We note from the reported results in
Table 4 that the Resnet50 architecture outperforms the other CNN models and achieves the highest accuracy of 98.7%. Resnet18 and mobilenetv2_110d architectures perform with a high accuracy of 98.3%, which is not far off the highest performance. Deit_tiny_patch16_224_fe and vit_tiny_patch16_224 architectures achieve the lowest accuracies of 95% and 97.1%, respectively.

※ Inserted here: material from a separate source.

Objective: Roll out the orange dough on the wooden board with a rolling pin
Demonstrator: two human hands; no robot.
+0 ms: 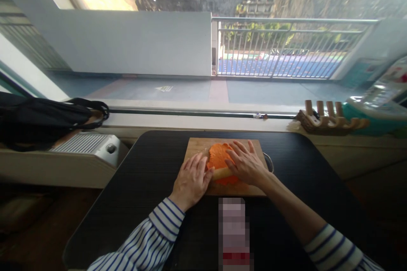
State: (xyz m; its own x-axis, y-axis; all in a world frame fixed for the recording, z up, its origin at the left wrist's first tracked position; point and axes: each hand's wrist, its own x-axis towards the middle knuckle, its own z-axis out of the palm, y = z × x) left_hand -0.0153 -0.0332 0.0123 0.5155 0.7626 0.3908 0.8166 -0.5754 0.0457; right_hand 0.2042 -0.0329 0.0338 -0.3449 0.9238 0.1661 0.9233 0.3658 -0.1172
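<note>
Seen from above, across a dark table (152,165): in from the lower left, with the striped sleeve (165,220) down to the wrist, by way of the left hand (190,180). Laid palm-down over the left end of a rolling pin (221,173), with fingers close together, slightly bent and aimed up and to the right, thumb pointing inward along the wood. In from the lower right, with wrist and much of the forearm bare above a pushed-back cuff (333,245), by way of the right hand (248,161). Also turned palm-down, more widely opened, with fingers parted and aimed up and to the left, across the right end of the pin and the right edge of the dough. Laid over the wood on both sides rather than wrapped round it; hidden beneath the palms, hence impossible to tell how firmly pressed. Between the hands, spread flat with a ragged edge on a wooden cutting board (199,146): orange dough (219,154), crossed low down by the slightly slanted pin. Beyond the table, to the left: a black bag (47,118).
</note>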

In the second experiment, we applied the fusion between the fingerprint and the heartprint signal at the data level. We combined the two modalities by inserting the heartprint image as a new channel in the fingerprint image. We trained different pre-trained models on the combined fingerprint-heartprint to extract significant features from the combined images.
As shown in
Table 4, combining fingerprints with heartprint data provides better performance in detecting fake fingerprints than single modality biometric traits. The different deep models, namely, Deit_tiny, Resnet18, Resnet18d, Resnet50, MobileNetv2_100, and MobileNetv2_110d, vit_tiny_patch16_224, perform with accuracies of 98.8%, 99%, 97.6%, 98.3%, 98.3%, 98.6%, and 98.1%, respectively. We can clearly see that the multimodal biometric system outperforms a biometric system with a single biometric indicator (i.e., without using a fusion). This performance is achieved thanks to converting the heartprint to a 2D image and the benefit of the 2D convolution’s power in the deep learning models. The Resnet50 deep model achieves the highest performance (an accuracy of 99%), surpassing the other models.
- A.
Sensitivity Analysis of the Number of Training Subjects
Generally, it is common knowledge that a small training dataset produces weak approximation [
37]. To assess the impact of the training set size on the system performance, we trained and evaluated the different models on a dataset with different sizes (between 20% and 80%) and reported the achieved performance of each model in
Table 5.
The reported results in
Table 5 reveal that increasing the size of the training dataset in the learning process improves the classification performance during the testing phase. We can observe this behavior from the models’ performances. Deit-tiny performs well when trained on a dataset with a size more than 50%. With a small size of training samples (20%), the Resnet18 and Resnet50 models achieve good accuracies and maintain their performances for all the training sample sizes. As shown in
Table 5, Resnet18 reaches an accuracy of 99.3% and outperforms all the other deep learning models when trained on 80% of the dataset. It is well known that training a deep learning model involves large amounts of labeled training samples. Training a model with insufficient amounts of labeled data degrades the testing accuracy. Despite training with small amounts of training samples, the deep models perform well with good accuracies (95.05%, 96.5%, 97%, and 90.5%) for Deit_tiny, Resnet18, Resnet50, and Mobilenetv2_100, respectively, when trained using only 20% of the dataset.
- B.
Sensitivity of the heartprint feature
During this experiment, we assess the effect of the number of heartbeats used in the STFT heartprint image on the model performance accuracy. We repeated the experiment with STFT heartprint images built using a different number of heartbeats (heartprint of length ranged between 5 heartbeats and 20 heartbeats), the model performance is reported in
Table 6.
Table 6 shows that increasing the number of heartbeats in the STFT transformation of the heartprint to an image does not significantly affect the accuracy. The highest accuracy (98.7%) is obtained when adopting five heartbeats of the heartprint signal to construct the STFT image.